Writers were also on the move, both in reality and in their imaginations. Rimbaud spent a decade in Abyssinia. Rudyard Kipling travelled widely but is most strongly associated with the Indian setting of The Jungle Book (1894) and Kim (1901). Gustave Flaubert documented his travels in Egypt, experience that informed his historical novel Salammbô (1862), on which Mussorgsky attempted an unfinished opera. Robert Louis Stevenson moved to the Pacific largely for health reasons, eventually settling on Samoa. One of the self-styled ‘Apaches,’ Tristan Klingsor did not need to leave France to concoct the sensuously orientalist lyrics for Ravel’s song-cycle Schéhérazade (1903).
Travel writing, studies of the arts and culture of faraway places, and the appearance of musicians from elsewhere as performers in European centers, all provided the opportunity for composers to reference the exotic without necessarily experiencing it in context. Berlioz explored the scene-setting properties of the Dorian mode and asymmetric dance-rhythms in L’Enfance du Christ (1854), while Saint-Saëns colorfully combined oriental modality, such as the Augmented 2nd derived from Arabic scales, and driving, ecstatic rhythms in Samson et Dalila (1877), as also did Richard Strauss in Salomé (1905).

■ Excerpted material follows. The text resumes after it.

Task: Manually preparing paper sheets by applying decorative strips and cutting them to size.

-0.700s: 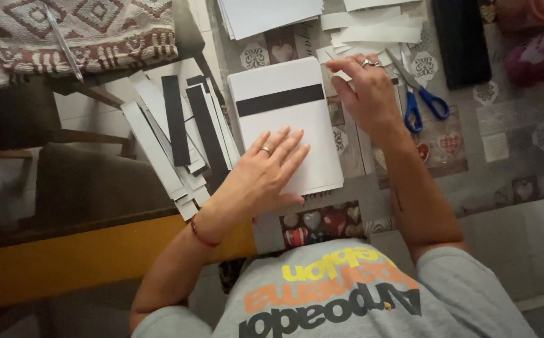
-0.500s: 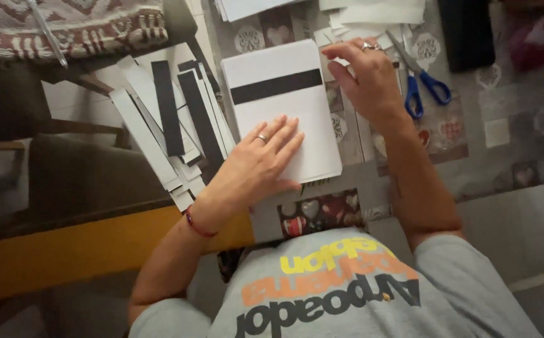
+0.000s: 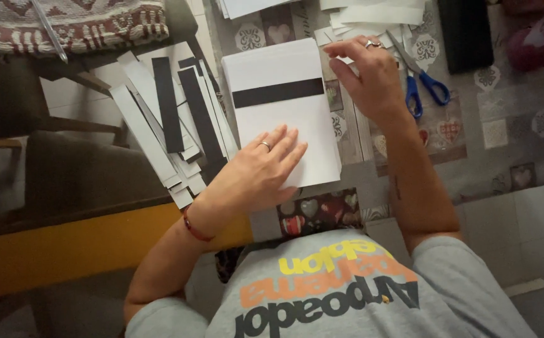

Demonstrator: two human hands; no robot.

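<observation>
A white sheet (image 3: 284,131) with a black strip (image 3: 278,92) across it lies on the patterned tabletop. My left hand (image 3: 256,172), with a ring and a red wrist cord, rests flat on the sheet's near part, fingers spread slightly and holding nothing. My right hand (image 3: 372,78), also ringed, hovers at the sheet's right edge beside the end of the black strip. Its fingers are bent down toward the paper edge and some white paper strips (image 3: 372,19). Whether they pinch anything is hidden.
Several long white and black paper strips (image 3: 171,125) lie fanned out to the left of the sheet. Blue-handled scissors (image 3: 422,81) lie just right of my right hand. A black flat object (image 3: 466,31) sits at the far right, and a woven patterned cloth (image 3: 65,25) at the far left.
The view has shifted slightly. My left hand stays flat on the sheet. My right hand has settled closer to the sheet's right edge.
</observation>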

Significantly, the exotic and unfamiliar may also be revealed from within a culture in which its potential has been hiding in plain sight. For instance, Schubert’s 1828 setting in Hebrew of Psalm 92 for the Vienna Synagogue, featuring its cantor, his friend the composer Solomon Sulzer, accesses in this last year of his life a texture and tonality unique in his output. In Central Europe, “gypsy” and “zigeuner” influences (that we would now more correctly refer to as Romani) emerged in the music of Brahms and Liszt, alongside other regional dialects and folk elements. Iberia was an especially rich source of new modes and rhythms. The Andalusian influences on Bizet’s Carmen (1875) met with the approval of Tchaikovsky, and music in the Spanish style both set a fashion in Russia and illustrated parallels with the tonal organization of Central Asian music. Russian obsession with the orientalism of Spain, from Glinka’s Summer Night in Madrid (1851) to the Spanish Dance from Tchaikovsky’s Swan Lake (1877) and Rimsky-Korsakov’s Capriccio espagnol (1887), prompted the Russians’ exploration of the musically exotic on their own Asian continent. Performances he heard of the music of Ravel including octatonic pitch organization clearly influenced the early scores Stravinsky composed for the Ballets Russes, and the composition of The Rite of Spring (1913) combines this harmonic technique with liberal borrowings from Lithuanian folk music.48,49 While Morrison’s analysis of The Rite traced the published sources that Stravinsky consulted for the melodies he employs, he also proposed that the composer may, through incorporating this material into the work, have been seeking an element of antiquity that was itself exotic and which he associated with the Lithuanian origins of his own family history. 50
Recent developments in musicology have focused on the consequences for local musical practice of cultural exchange and colonization, telling a story that lies outside the conventional music history account. Jing documented the introduction of the violin into China, where Pedrini, a student of Corelli, was active at the court of the Emperor. 51 Corelli’s influence also found its way to the Jesuit missions of Bolivia and Paraguay, 52 where it formed the basis of the syncretic style of sacred choral music accompanied by strings and written by native composers that has been transcribed by Gerardo Huseby. 53 David Irving illustrated how Malay musicians rapidly adopted European performance practice, their music judged by European commentators as the style within East Asia most like their own. 54 In turn, the musically distinctive Cape Malay culture of migrant workers in South Africa represents a further cultural admixture that blended the Afrikaans language of their colonial masters with the Muslim Dutch-Malay elements they imported. 55
Examples of appropriation and assimilation of, as well as satirical reference to, the exotic abound in late nineteenth- and early twentieth-century music. What is ‘real’ and what ‘invented’ in the following? Gilbert & Sullivan’s The Mikado (1885); Elgar’s incorporation of the rabbinical shofar into the orchestra of his oratorio The Apostles (1903); Puccini’s Madame Butterfly (1904) and Turandot (1926); Coleridge-Taylor’s Hiawatha’s Wedding Feast (1898); Rodgers & Hammerstein’s The King and I (1951). All had a spellbinding effect on audiences in their day, and several of these works remain pillars of the repertoire in their genre.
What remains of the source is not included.